> **Instructions to follow**:
Word for word, transcribe the data below.

> **Information supplied**:
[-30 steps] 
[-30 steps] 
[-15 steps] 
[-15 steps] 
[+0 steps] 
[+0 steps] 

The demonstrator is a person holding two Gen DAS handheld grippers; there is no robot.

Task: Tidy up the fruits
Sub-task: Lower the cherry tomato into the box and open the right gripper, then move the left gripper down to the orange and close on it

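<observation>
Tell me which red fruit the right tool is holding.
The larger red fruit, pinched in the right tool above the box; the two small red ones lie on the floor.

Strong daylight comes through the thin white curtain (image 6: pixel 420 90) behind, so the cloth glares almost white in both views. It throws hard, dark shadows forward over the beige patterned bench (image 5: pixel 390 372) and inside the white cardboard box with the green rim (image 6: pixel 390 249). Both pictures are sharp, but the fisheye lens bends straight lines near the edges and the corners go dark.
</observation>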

> **Solution**:
[-30 steps] 
[-30 steps] 
[-15 steps] 
[-15 steps] 
[+0 steps] 
[+0 steps] 

The demonstrator is a person holding two Gen DAS handheld grippers; there is no robot.

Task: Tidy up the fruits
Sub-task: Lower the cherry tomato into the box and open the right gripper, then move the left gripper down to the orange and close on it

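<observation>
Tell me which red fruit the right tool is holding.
The larger red fruit, pinched in the right tool above the box; the two small red ones lie on the floor.

Strong daylight comes through the thin white curtain (image 6: pixel 420 90) behind, so the cloth glares almost white in both views. It throws hard, dark shadows forward over the beige patterned bench (image 5: pixel 390 372) and inside the white cardboard box with the green rim (image 6: pixel 390 249). Both pictures are sharp, but the fisheye lens bends straight lines near the edges and the corners go dark.
</observation>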

No additional output is required for this exercise.